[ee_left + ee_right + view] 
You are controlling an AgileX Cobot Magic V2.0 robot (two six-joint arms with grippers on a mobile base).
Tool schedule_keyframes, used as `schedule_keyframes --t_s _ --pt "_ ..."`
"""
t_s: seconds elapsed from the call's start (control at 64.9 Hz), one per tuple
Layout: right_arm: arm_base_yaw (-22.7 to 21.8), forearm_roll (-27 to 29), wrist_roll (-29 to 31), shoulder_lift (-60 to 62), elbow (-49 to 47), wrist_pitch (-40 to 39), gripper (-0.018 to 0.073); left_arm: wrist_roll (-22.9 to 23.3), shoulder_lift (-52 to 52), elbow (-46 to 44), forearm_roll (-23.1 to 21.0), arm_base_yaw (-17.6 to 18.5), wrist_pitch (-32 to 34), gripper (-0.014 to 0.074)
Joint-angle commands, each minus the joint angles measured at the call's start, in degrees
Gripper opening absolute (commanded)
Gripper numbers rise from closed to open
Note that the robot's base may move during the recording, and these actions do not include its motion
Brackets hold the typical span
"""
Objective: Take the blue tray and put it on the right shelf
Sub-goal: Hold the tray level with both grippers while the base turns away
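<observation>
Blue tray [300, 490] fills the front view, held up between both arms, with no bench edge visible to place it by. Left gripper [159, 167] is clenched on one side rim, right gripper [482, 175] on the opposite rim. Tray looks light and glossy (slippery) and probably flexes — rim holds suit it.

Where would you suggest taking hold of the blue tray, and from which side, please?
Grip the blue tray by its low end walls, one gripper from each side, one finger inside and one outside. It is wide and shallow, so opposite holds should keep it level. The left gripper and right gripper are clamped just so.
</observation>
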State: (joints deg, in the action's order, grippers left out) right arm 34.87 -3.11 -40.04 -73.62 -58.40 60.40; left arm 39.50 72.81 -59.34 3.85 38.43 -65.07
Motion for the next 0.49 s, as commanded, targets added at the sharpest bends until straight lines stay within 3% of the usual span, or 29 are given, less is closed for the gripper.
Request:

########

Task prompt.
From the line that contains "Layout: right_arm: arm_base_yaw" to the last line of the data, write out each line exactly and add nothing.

Response area.
Layout: right_arm: arm_base_yaw (-22.7 to 21.8), forearm_roll (-27 to 29), wrist_roll (-29 to 31), shoulder_lift (-60 to 62), elbow (-49 to 47), wrist_pitch (-40 to 39), gripper (-0.018 to 0.073); left_arm: wrist_roll (-22.9 to 23.3), shoulder_lift (-52 to 52), elbow (-46 to 44), forearm_roll (-23.1 to 21.0), arm_base_yaw (-17.6 to 18.5), wrist_pitch (-32 to 34), gripper (-0.014 to 0.074)
Joint-angle commands, each minus the joint angles measured at the call's start, in degrees
Gripper opening absolute (commanded)
Gripper numbers rise from closed to open
Note that the robot's base may move during the recording, and these actions do not include its motion
Brackets hold the typical span
"""
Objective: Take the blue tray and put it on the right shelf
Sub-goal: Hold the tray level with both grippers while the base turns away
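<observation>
Blue tray [300, 490] fills the front view, held up between both arms, with no bench edge visible to place it by. Left gripper [159, 167] is clenched on one side rim, right gripper [482, 175] on the opposite rim. Tray looks light and glossy (slippery) and probably flexes — rim holds suit it.

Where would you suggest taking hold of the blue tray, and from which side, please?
Grip the blue tray by its low end walls, one gripper from each side, one finger inside and one outside. It is wide and shallow, so opposite holds should keep it level. The left gripper and right gripper are clamped just so.
</observation>
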State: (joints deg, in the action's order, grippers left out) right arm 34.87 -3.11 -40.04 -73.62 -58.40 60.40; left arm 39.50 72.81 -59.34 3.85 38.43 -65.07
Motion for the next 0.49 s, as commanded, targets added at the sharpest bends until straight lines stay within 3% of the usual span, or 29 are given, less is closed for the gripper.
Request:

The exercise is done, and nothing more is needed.